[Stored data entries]
Segment Open
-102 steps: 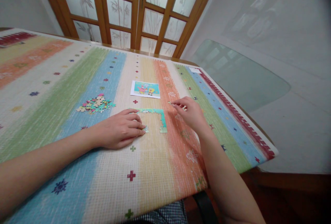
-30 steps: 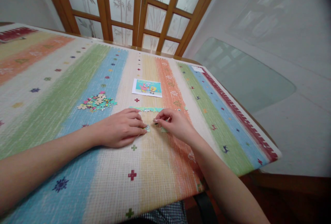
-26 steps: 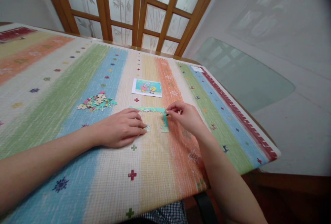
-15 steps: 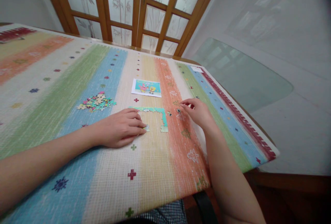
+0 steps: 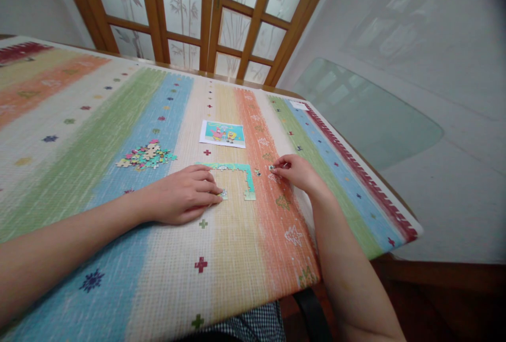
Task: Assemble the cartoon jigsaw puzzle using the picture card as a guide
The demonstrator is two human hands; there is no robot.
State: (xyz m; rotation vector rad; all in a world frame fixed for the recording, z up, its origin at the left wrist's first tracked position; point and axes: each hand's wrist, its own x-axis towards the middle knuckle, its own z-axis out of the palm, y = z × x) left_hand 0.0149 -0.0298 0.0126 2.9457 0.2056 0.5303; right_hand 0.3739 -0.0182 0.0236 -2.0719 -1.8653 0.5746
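Note:
A partly joined jigsaw puzzle border (image 5: pixel 250 178), teal with a pale green end, lies on the table in front of me. My left hand (image 5: pixel 193 194) rests flat over its left side, fingers stretched out. By those fingertips a small puzzle piece (image 5: pixel 224 194) shows, and the rest of that side is hidden under the hand. To the right of the border, my right hand (image 5: pixel 290 171) pinches a small dark-and-white puzzle piece (image 5: pixel 271 167) between thumb and fingertips, at the tablecloth. A loose puzzle piece (image 5: pixel 258 172) lies between that hand and the border.
A pile of loose puzzle pieces (image 5: pixel 148 155) sits to the left, beyond my left forearm. Behind the border lies a printed cartoon picture (image 5: pixel 222 134). A striped tablecloth (image 5: pixel 233 257) covers the table, whose right edge runs near a wall.
My right hand has come down slightly toward me, and its fingers have closed on the dark-and-white puzzle piece. My left hand stays on the border.

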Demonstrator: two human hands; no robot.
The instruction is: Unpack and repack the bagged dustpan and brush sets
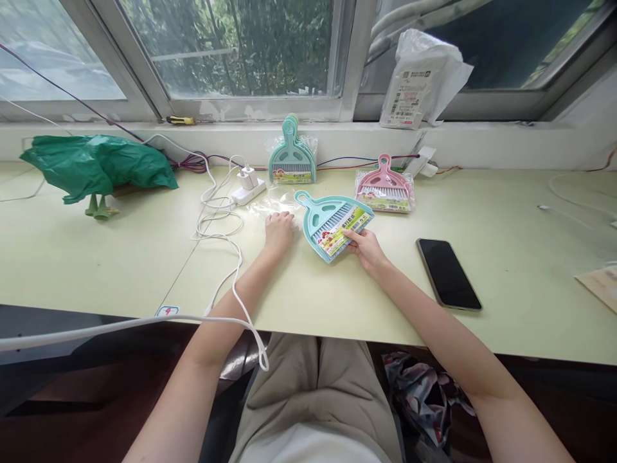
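Note:
My right hand [368, 251] grips the lower right edge of a light-blue dustpan [312, 212], tilted with its handle to the upper left. A small brush with pale bristles sits in the dustpan, and a printed yellow-green label [344, 231] wraps across both. To the left, my left hand [279, 233] is closed on a crumpled clear plastic bag [270, 204] lying on the table; its fingertips are partly hidden. Behind stands a bagged turquoise dustpan set [291, 154]. At the right is a pink dustpan set [384, 186] in clear wrapping.
A phone [449, 274] lies on the table [385, 302] at right. White cables and a power strip [249, 193] are left of my left hand; one cable loops over my left forearm. A green plastic bag [99, 164] lies far left. A white package [419, 83] leans against the window.

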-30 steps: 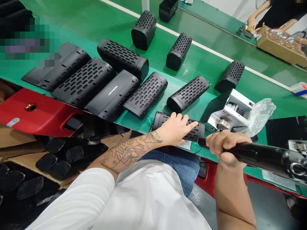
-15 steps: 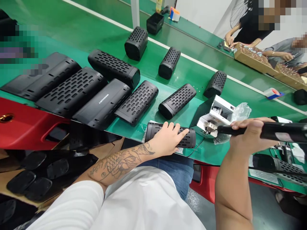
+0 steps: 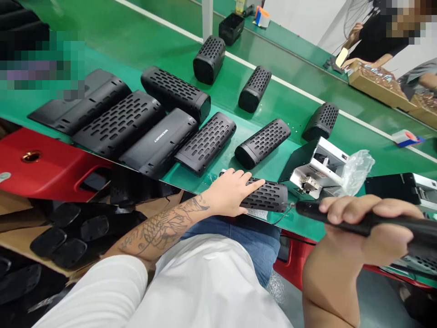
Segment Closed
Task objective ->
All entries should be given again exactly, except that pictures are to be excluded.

Task response ->
-102 steps: 
-30 steps: 
-26 steps: 
-15 steps: 
+0 steps: 
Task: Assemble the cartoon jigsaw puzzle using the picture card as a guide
The demonstrator is two human hands; there is no robot.
State: (xyz m; rotation vector rad; all in a world frame fixed for the recording, z up, its origin at the left wrist's first tracked position; point and axes: each hand's wrist, its own x-axis towards the middle knuckle, its own z-axis out of the palm, y = z × x) left_hand 0.0149 -0.0298 0.0126 2.9457 0.2056 0.5303; right_hand 0.3739 -0.0182 0.0236 -2.0719 -1.8653 0.5746
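Note:
A partly joined jigsaw puzzle border (image 5: pixel 250 178), teal with a pale green end, lies on the table in front of me. My left hand (image 5: pixel 193 194) rests flat over its left side, fingers stretched out. By those fingertips a small puzzle piece (image 5: pixel 224 194) shows, and the rest of that side is hidden under the hand. To the right of the border, my right hand (image 5: pixel 290 171) pinches a small dark-and-white puzzle piece (image 5: pixel 271 167) between thumb and fingertips, at the tablecloth. A loose puzzle piece (image 5: pixel 258 172) lies between that hand and the border.
A pile of loose puzzle pieces (image 5: pixel 148 155) sits to the left, beyond my left forearm. Behind the border lies a printed cartoon picture (image 5: pixel 222 134). A striped tablecloth (image 5: pixel 233 257) covers the table, whose right edge runs near a wall.
My right hand has come down slightly toward me, and its fingers have closed on the dark-and-white puzzle piece. My left hand stays on the border.
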
Demonstrator: two human hands; no robot.
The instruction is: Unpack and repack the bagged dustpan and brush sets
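Note:
My right hand [368, 251] grips the lower right edge of a light-blue dustpan [312, 212], tilted with its handle to the upper left. A small brush with pale bristles sits in the dustpan, and a printed yellow-green label [344, 231] wraps across both. To the left, my left hand [279, 233] is closed on a crumpled clear plastic bag [270, 204] lying on the table; its fingertips are partly hidden. Behind stands a bagged turquoise dustpan set [291, 154]. At the right is a pink dustpan set [384, 186] in clear wrapping.
A phone [449, 274] lies on the table [385, 302] at right. White cables and a power strip [249, 193] are left of my left hand; one cable loops over my left forearm. A green plastic bag [99, 164] lies far left. A white package [419, 83] leans against the window.
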
-30 steps: 
-15 steps: 
+0 steps: 

The response is now finished.